▶ [EXERCISE DETAILS]
Please return only the lines from the one with "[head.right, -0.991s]" through the final line of the data, unchanged, with pictures omitted.

▶ [SOURCE MATERIAL]

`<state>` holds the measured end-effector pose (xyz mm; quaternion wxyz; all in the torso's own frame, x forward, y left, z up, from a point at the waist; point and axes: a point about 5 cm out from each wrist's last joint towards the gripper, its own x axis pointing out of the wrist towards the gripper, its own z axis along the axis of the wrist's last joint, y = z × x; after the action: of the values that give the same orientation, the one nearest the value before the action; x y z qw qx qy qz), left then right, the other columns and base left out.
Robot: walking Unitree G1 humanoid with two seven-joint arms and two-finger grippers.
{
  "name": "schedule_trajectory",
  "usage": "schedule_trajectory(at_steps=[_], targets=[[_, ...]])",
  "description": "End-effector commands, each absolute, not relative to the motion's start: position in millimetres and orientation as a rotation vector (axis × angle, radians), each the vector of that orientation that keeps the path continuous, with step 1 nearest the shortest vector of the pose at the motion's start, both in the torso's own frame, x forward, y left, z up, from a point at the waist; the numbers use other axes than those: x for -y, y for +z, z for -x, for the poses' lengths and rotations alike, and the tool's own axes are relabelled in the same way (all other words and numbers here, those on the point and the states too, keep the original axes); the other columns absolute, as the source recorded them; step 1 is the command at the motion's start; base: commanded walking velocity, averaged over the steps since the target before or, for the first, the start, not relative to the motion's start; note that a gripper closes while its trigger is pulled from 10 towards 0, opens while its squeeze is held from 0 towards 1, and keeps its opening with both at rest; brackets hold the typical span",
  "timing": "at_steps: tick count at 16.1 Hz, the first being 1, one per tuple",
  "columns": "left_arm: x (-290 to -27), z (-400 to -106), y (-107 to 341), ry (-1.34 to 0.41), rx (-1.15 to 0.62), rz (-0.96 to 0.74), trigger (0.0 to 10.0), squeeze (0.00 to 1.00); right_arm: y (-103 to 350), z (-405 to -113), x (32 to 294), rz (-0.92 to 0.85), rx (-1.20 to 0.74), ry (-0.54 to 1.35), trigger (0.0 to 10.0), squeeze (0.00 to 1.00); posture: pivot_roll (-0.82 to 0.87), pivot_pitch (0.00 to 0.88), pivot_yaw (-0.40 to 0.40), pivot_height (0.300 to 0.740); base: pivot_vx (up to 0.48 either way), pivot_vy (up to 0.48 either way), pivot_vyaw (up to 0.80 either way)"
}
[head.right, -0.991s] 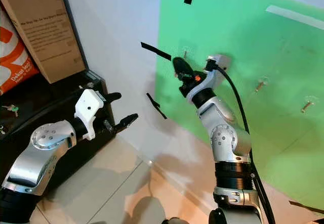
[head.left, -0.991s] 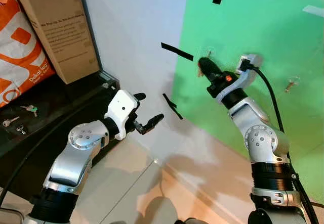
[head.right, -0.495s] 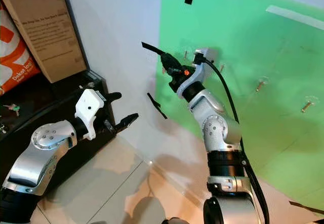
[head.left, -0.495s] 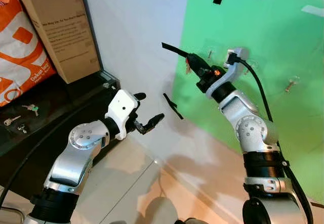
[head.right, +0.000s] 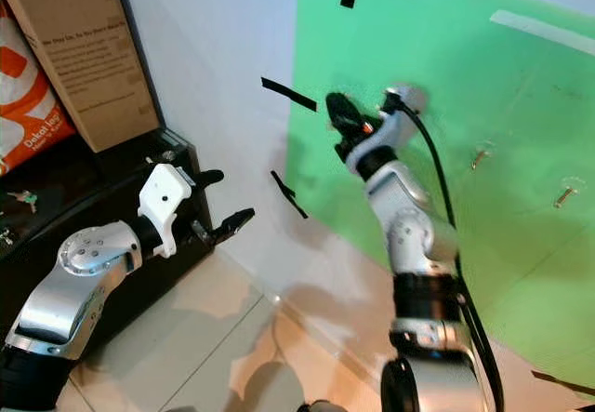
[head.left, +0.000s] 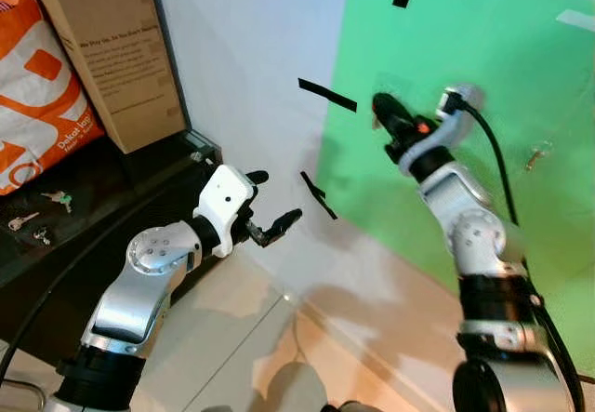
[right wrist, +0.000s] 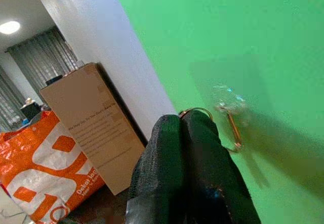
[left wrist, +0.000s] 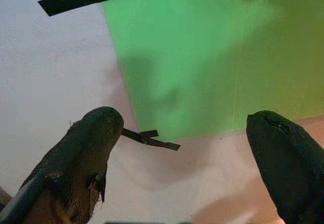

▶ [RESPONSE]
[head.right, -0.991s] 
[head.left, -0.991s] 
[head.right, -0.495s] 
[head.left, -0.495s] 
[head.right, +0.000s] 
[head.left, +0.000s] 
[right wrist, +0.000s] 
[left wrist, +0.000s] 

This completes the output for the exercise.